Funnily enough people, being emotional beings, are far more interested in pouring money into cancer research for children, new drugs for chronic heart disease or ground-breaking research into the next cure for diabetes. Now these are all worthy areas, but at the end of the day antibiotic resistance is left in the background. It's simply not sexy enough. As a result funding for research is poor, coordination of international efforts to control antibiotics are poor and public awareness is poor.

Problems with antibiotic stewardship

Now it's time to get boring! Antibiotic stewardship... it's the practice of controling when and how antibiotics are used to treat infections caused by what organisms in what parts of the body in what populations of people... if you're not yawning then honestly you're not human. By minimizing unnecisary antibiotic use we minimize the incidents of antibiotic resistance developing.

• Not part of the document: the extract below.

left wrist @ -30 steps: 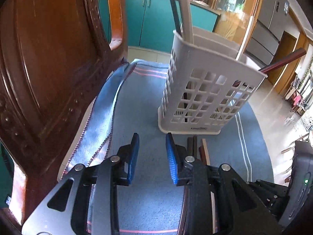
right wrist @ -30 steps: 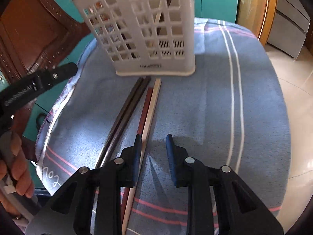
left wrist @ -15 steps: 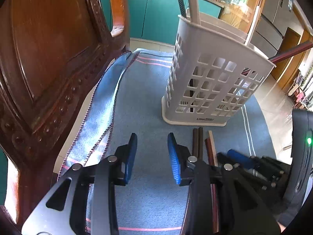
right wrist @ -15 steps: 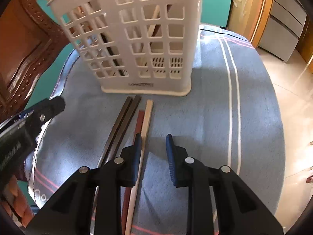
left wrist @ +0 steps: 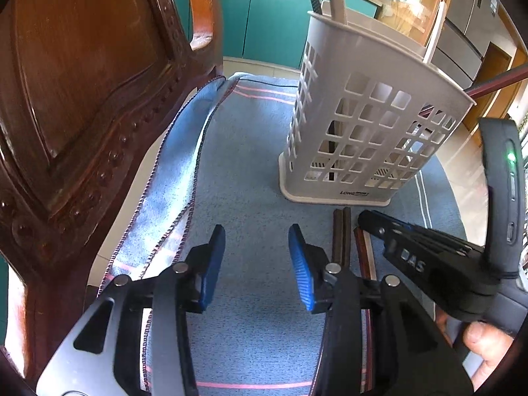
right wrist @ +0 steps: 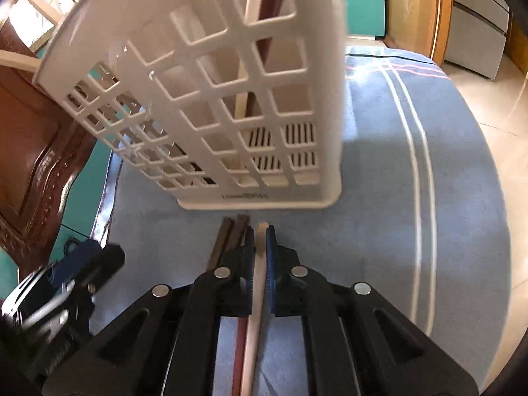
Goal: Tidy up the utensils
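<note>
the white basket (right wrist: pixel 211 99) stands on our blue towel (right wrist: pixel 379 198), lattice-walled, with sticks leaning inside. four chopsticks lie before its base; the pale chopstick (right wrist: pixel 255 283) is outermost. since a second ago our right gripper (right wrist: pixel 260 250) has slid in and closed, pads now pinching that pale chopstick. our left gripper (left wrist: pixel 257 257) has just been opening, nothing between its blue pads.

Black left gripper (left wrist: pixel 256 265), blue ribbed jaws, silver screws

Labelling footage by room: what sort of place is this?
Probably a home kitchen or dining area: teal cabinets, a fridge, and a white utensil basket.
</note>
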`<state>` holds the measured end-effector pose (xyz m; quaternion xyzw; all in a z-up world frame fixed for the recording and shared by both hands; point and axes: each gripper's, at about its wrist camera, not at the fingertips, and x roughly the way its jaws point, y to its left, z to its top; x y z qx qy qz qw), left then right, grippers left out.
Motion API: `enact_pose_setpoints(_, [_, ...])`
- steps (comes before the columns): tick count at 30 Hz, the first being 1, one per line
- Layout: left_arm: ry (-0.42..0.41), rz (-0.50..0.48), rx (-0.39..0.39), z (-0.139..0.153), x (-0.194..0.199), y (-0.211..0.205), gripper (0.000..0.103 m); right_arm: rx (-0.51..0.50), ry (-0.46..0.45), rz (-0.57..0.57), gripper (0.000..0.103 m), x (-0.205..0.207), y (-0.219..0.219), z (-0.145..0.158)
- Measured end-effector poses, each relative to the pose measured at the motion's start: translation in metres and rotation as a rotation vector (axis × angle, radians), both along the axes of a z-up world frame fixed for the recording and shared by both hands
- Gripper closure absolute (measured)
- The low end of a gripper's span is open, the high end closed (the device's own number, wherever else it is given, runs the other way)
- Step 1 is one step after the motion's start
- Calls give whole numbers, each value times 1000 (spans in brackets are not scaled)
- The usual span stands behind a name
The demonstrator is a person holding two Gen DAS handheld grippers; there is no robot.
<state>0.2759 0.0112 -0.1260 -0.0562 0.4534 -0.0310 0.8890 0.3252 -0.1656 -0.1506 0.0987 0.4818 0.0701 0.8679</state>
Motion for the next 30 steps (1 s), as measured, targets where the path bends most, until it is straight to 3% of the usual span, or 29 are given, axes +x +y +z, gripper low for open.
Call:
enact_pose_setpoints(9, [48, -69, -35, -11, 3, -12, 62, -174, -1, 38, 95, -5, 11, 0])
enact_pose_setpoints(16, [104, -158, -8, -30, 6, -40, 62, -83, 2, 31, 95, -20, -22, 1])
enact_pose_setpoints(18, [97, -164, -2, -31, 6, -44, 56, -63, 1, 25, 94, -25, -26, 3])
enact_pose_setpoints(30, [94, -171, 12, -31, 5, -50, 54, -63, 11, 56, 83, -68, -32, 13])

None the less. Antibiotic stewardship remains one of the most powerful weapons we have in the war against anibiotic resistance, but these efforts have a whole slew of their own issues too.

Poor funding
Just like the rest of the antibiotic resistance battle, the area simply isn't sexy.

Poor international coordination
There is no single central and recognise authority on antimicrobial stewardship, this means there is no one to whome everyone can turn and no who can act as a reservoir for funding and re-distribute money for research and other incentives fairly and globaly.

Difficult to conduct studies, with small cohorts
Much of the research into antimicrobial stewardship relies on small cohorts, as multi-center studies are difficult to coordinate.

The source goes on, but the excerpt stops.